* [EXERCISE DETAILS]:
Lines in the records below that contain the word "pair" must each be copied.

* [THE RECORDS]:
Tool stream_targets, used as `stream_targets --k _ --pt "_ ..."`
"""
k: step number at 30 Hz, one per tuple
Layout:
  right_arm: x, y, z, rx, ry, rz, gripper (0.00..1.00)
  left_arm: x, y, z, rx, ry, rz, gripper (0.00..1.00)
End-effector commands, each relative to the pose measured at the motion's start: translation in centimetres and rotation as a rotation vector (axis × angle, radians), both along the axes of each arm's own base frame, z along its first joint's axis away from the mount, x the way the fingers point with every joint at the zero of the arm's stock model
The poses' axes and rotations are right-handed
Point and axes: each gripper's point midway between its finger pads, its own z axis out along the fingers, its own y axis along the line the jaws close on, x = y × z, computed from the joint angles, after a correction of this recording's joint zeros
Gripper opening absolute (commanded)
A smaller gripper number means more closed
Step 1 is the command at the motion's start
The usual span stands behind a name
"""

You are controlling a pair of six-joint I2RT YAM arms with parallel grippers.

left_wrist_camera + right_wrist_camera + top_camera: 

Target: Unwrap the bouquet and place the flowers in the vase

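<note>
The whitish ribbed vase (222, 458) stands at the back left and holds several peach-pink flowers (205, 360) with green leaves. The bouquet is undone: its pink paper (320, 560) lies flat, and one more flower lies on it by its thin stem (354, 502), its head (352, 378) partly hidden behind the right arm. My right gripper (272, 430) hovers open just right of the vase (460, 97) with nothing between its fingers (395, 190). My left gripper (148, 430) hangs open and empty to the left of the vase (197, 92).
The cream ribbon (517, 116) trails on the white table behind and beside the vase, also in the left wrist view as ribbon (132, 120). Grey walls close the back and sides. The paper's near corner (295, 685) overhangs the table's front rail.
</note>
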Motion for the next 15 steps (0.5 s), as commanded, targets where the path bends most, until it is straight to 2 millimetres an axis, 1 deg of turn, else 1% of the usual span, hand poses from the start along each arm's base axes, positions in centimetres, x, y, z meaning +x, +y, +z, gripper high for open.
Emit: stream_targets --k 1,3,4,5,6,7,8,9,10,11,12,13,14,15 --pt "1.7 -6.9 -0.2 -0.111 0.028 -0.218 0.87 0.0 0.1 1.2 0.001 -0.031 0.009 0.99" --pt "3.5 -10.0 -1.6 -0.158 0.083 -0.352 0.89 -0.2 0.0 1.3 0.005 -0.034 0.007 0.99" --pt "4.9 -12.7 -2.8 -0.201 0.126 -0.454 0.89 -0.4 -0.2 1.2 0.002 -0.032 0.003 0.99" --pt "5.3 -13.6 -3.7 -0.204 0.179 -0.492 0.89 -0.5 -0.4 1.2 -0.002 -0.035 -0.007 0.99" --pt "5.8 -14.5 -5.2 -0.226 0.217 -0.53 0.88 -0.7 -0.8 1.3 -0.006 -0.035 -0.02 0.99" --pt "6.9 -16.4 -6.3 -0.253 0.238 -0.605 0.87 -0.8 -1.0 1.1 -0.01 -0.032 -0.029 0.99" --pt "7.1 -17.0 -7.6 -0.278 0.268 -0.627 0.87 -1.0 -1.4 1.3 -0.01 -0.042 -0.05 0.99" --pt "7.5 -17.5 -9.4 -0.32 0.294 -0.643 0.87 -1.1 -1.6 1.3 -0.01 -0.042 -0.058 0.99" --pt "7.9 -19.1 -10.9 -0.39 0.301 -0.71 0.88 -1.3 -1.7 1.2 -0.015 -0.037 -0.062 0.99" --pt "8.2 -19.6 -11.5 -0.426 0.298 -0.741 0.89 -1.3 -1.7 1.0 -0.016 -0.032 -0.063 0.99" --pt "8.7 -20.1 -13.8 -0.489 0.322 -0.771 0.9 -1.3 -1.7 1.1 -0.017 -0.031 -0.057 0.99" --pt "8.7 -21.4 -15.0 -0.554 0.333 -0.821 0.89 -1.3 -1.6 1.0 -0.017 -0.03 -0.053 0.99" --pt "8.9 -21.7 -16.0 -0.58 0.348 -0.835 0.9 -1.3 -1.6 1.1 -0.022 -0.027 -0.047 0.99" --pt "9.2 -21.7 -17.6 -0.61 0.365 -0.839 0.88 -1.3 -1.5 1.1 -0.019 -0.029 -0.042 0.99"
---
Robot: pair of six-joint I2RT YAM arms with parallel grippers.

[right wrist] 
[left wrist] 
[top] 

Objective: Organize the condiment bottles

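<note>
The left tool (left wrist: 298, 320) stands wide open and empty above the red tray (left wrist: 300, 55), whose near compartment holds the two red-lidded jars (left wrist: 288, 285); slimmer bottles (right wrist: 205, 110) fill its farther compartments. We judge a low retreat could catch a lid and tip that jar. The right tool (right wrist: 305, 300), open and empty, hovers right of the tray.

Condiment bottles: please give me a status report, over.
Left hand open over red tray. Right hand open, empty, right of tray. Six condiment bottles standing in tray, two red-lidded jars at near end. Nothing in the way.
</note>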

* [RESPONSE TO THIS TASK]:
You are controlling a pair of six-joint I2RT YAM arms with parallel grippers.
Robot: pair of six-joint I2RT YAM arms with parallel grippers.

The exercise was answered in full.